I paced the beach, head down, waves splashing over my sandals. My eyes stung from the wind and my nose glowed red from the cold.
I heard a whistle and lifted my head. Jack was jogging toward me with Bad Dog, as always, circling wildly around him.
I turned to stone. Oh God, I thought, this is it. He’s coming to say goodbye.
Bad Dog got to me first, jumping and barking, wondering why I wasn’t patting him and ruffling his scruffy fur. Oh, Bad Dog, I thought, you are the most beautiful dog in the whole world. I just can’t say goodbye to you. Turn now and go away, go back to your master.
“Lola,” Jack said.
I stared down at my frozen sandaled feet.
“Lola,” he said again, coming closer but not touching. “The sloop’s sprung a leak. She’ll have to go into dry dock for repairs.”
“Oh? Does that mean you’ll be staying here for a while?” I didn’t know if I wanted him to stay. I didn’t know whether I could bear to go through this misery again in a few months’ time when he would leave for good.
“As a matter of fact I’m having her completely overhauled. I thought she might make a nice little pleasure boat for our guests. Y’know, sunset cruises, fishing excursions, sort of like that.”

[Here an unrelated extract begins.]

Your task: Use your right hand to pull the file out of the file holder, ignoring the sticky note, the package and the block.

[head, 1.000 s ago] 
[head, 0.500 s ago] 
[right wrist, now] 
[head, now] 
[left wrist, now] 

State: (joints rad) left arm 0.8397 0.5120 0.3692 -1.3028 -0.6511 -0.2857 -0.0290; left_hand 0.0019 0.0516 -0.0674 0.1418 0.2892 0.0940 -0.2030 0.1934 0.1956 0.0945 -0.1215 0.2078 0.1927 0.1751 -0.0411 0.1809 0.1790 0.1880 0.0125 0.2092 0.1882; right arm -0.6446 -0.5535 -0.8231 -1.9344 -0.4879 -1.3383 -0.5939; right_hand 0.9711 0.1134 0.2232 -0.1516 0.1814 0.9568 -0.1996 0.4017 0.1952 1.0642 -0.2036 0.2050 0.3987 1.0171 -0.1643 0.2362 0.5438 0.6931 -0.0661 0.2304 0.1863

I lifted my head. “Sunset cruises?”
“Sure. After all, they won’t get a better skipper than me.”
“That they won’t,” I said, thoughtfully.
He jogged on the spot, trying to keep warm, grinning at me. In his faded jeans and old sweatshirt he looked better than anybody’s apple pie, including my own.
“Come on then, what d’you say?” He stopped jogging and grabbed my frozen hands. Pulling me toward him he held them to his cheek. “What do you say, Lola?” he whispered.
“About what?” My eyes were tearing from the wind, or at least I pretended that was the reason. He laughed and dropped onto one knee.